Living low to the ground and being a small mammal leaves kangaroo rats at the bottom of the food chain. Their diet consists predominantly of seeds, which provide them with the nutrients they need and their complete supply of water. Kangaroo rats almost NEVER drink, and the moisture they gather from their food stays in their bodies. They rarely urinate, producing miniscule, concentrated droplets, and their nasal passages are specially designed to reclaim almost all water they lose from breathing. This adaption leaves them nearly odorless and predators trying to find them must rely on other senses.
Another way they escape predation is by coming out exclusively at night. Using their large ears and eyes, they prefer to navigate their world in the dark. They often avoid emerging on moonlit nights, preferring the cloak of total darkness to help prevent detection by predators.
When faced with a predator like a snake or a bird of prey, they use their kangaroo-esque hind legs to send them up to 2 meters in a single bound. And if that doesn’t work…well, things really kick off. One of the kangaroo rats’ most unique traits is their ability to strike in the blink of an eye. Channeling both the cryptic nature and the offensive tactics of Japan’s elite ninjas, kangaroo rats are fast enough to leap past a striking snake and kick in mid-air to avoid getting bit!
So, with all these adaptions at their disposal, why do Ord’s kangaroo rats find themselves on Canada’s list of Species at Risk? Despite their ability to evade predators, kangaroo rats are specially adapted to their environment. That means that as sandy soil habitat and natural sand dunes have been converted for agriculture and development, they have lost much of their native habitat. This has caused populations to become fragmented, with some ending up in relatively unsuitable habitats like along roads or cultivation where they are more susceptible to predators, death by motor vehicle, and parasites like bot flies. Additionally, in harsh winters, Ord’s kangaroo rat populations have been recorded to have almost 90% population loss from overwinter mortality. These population crashes, coupled with diminishing habitat, has left these nocturnal ninjas in peril.

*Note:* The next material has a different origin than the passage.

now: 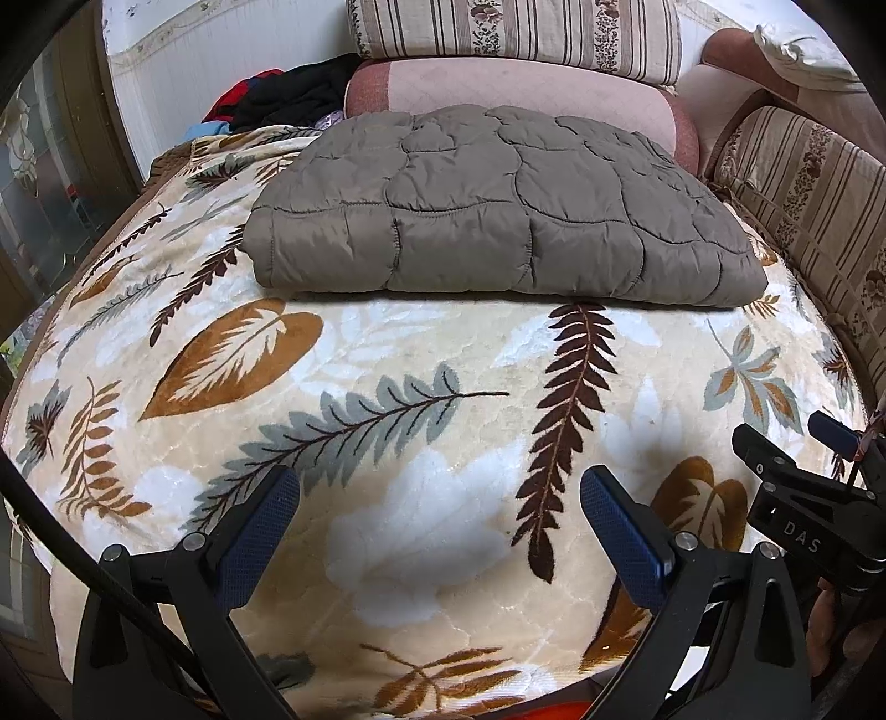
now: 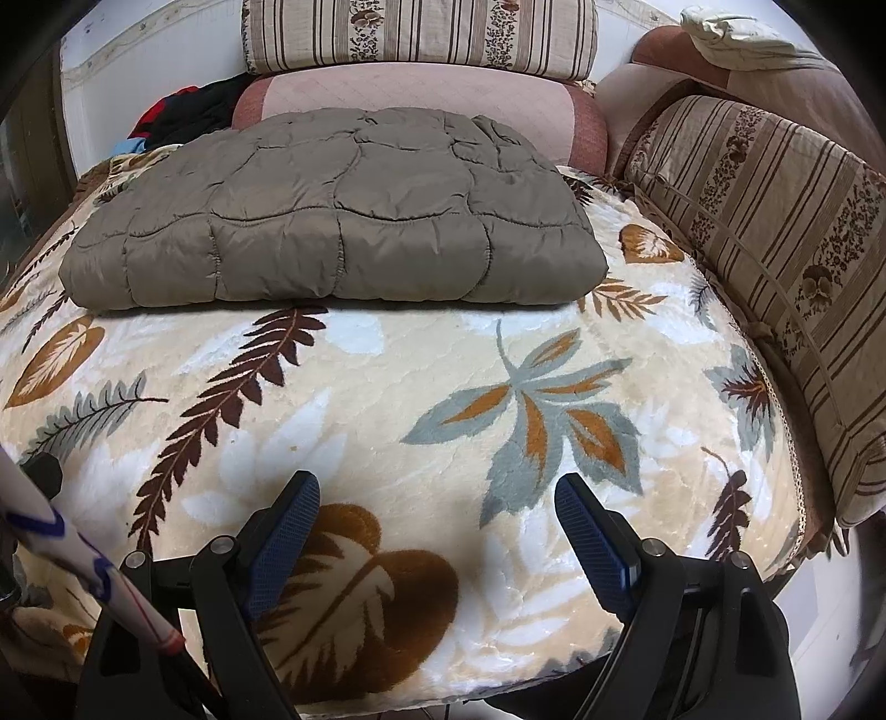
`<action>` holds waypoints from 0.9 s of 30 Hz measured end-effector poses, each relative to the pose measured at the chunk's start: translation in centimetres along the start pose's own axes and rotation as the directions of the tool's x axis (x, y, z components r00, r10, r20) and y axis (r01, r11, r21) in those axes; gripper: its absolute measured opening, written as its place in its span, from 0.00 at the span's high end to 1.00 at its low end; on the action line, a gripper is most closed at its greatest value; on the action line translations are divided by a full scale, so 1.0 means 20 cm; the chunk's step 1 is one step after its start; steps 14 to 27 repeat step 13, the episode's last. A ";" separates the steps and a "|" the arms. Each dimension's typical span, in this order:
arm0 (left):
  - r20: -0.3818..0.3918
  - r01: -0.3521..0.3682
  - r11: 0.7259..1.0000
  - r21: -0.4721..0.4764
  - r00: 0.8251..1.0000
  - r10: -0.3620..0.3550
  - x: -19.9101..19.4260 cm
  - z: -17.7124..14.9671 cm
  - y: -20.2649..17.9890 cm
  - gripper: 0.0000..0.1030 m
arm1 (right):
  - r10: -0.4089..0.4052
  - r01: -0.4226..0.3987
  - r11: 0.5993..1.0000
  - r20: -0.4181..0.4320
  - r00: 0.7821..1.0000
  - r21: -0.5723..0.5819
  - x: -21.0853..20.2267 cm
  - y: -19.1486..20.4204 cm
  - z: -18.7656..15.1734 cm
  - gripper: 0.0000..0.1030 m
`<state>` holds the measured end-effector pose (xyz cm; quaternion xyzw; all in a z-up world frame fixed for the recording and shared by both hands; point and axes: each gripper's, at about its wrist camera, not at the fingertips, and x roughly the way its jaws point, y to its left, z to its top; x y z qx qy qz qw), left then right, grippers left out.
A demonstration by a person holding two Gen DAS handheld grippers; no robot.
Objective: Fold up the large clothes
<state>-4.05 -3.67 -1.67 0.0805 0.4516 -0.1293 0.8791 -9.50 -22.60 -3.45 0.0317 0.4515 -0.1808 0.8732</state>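
A grey-brown quilted garment (image 1: 498, 210) lies folded into a flat rectangle at the far side of a bed covered by a cream blanket with leaf prints (image 1: 387, 354). It also shows in the right wrist view (image 2: 332, 216). My left gripper (image 1: 440, 487) is open and empty, held over the near part of the blanket, well short of the garment. My right gripper (image 2: 437, 495) is open and empty too, over the near blanket, apart from the garment. The right gripper's body (image 1: 803, 487) shows at the right edge of the left wrist view.
Striped floral cushions (image 2: 421, 33) and a pink bolster (image 2: 421, 105) line the far side. Another striped cushion (image 2: 775, 221) runs along the right. A heap of dark and red clothes (image 1: 277, 99) sits at the far left corner. The bed's near edge (image 2: 443, 687) is just below my grippers.
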 end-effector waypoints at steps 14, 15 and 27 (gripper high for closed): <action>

Now you can see why our rescue mission was so important.
Provincial biologist Sandi Robertson has been working for decades with Alberta’s kangaroo rats, particularly to restore their natural habitat and establish populations in productive, native sand dunes. Working together, Sandi gave the AJM and TC Energy team a crash course in kangaroo rat capture. Under the cover of darkness, and with patience, the team staked-out the soil berms, waiting quietly until the distinct sounds of scurrying could be heard. Quickly, we would snap our headlamps on and work as a team to block the burrow entrances and chase the rats away from the soil piles. One team member would chase the kangaroo rat until they froze and carefully collect them by hand, making sure to work gently around their legs, as they can be easily injured. Once captured, the rats were whisked off in small terrariums filled with sand, a hiding place, and plenty of native seed. Sandi then took the rats and translocated them to recently restored sand dune habitat where they will be able to live out their days, happy, healthy, and away from human disturbance.
AJM, along with TC Energy personnel, captured a total of four kangaroo rats and handed them over for translocation. After multiple days and nights with no k-rats observed or tracks seen, we underwent the final step and hand-excavated the burrow system. Inside we found a tunnel system with chambers packed with old seed stores, but no kangaroo rats. At last, with our mission complete, the project work resumed and the event was declared a win for both conservation and construction.